__INFORMATION SHOWN__.
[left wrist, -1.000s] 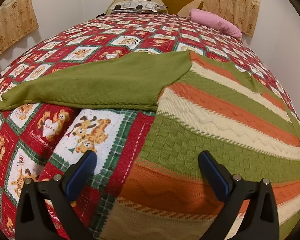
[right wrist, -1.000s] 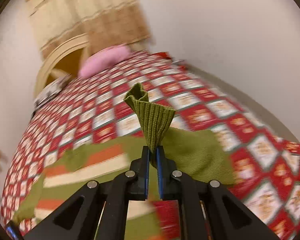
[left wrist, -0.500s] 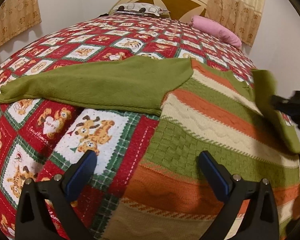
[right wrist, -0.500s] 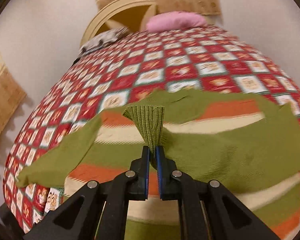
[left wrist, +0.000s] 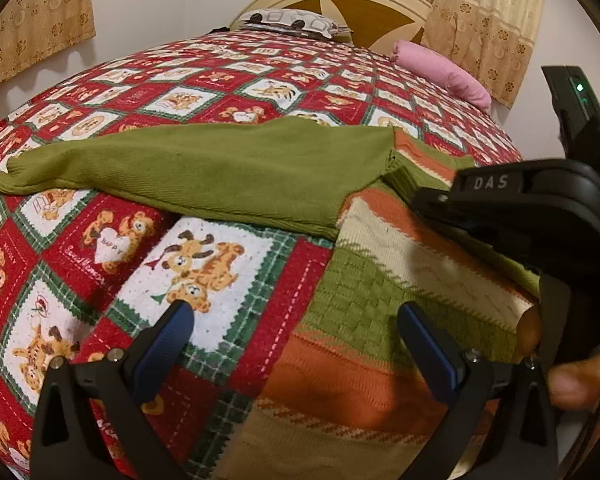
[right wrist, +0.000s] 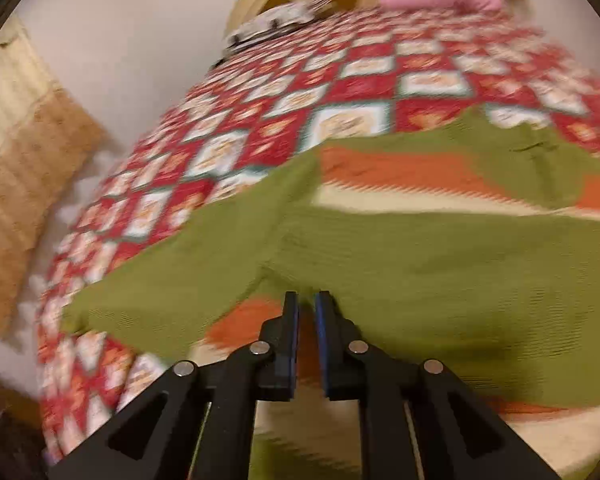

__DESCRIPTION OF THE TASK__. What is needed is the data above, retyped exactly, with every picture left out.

__SOLUTION TO THE EXERCISE__.
[left wrist, -1.000s] 
[right wrist, -1.000s] 
[left wrist, -0.500s] 
[right wrist, -0.500s] 
[left wrist, +0.000s] 
[right wrist, +0.000s] 

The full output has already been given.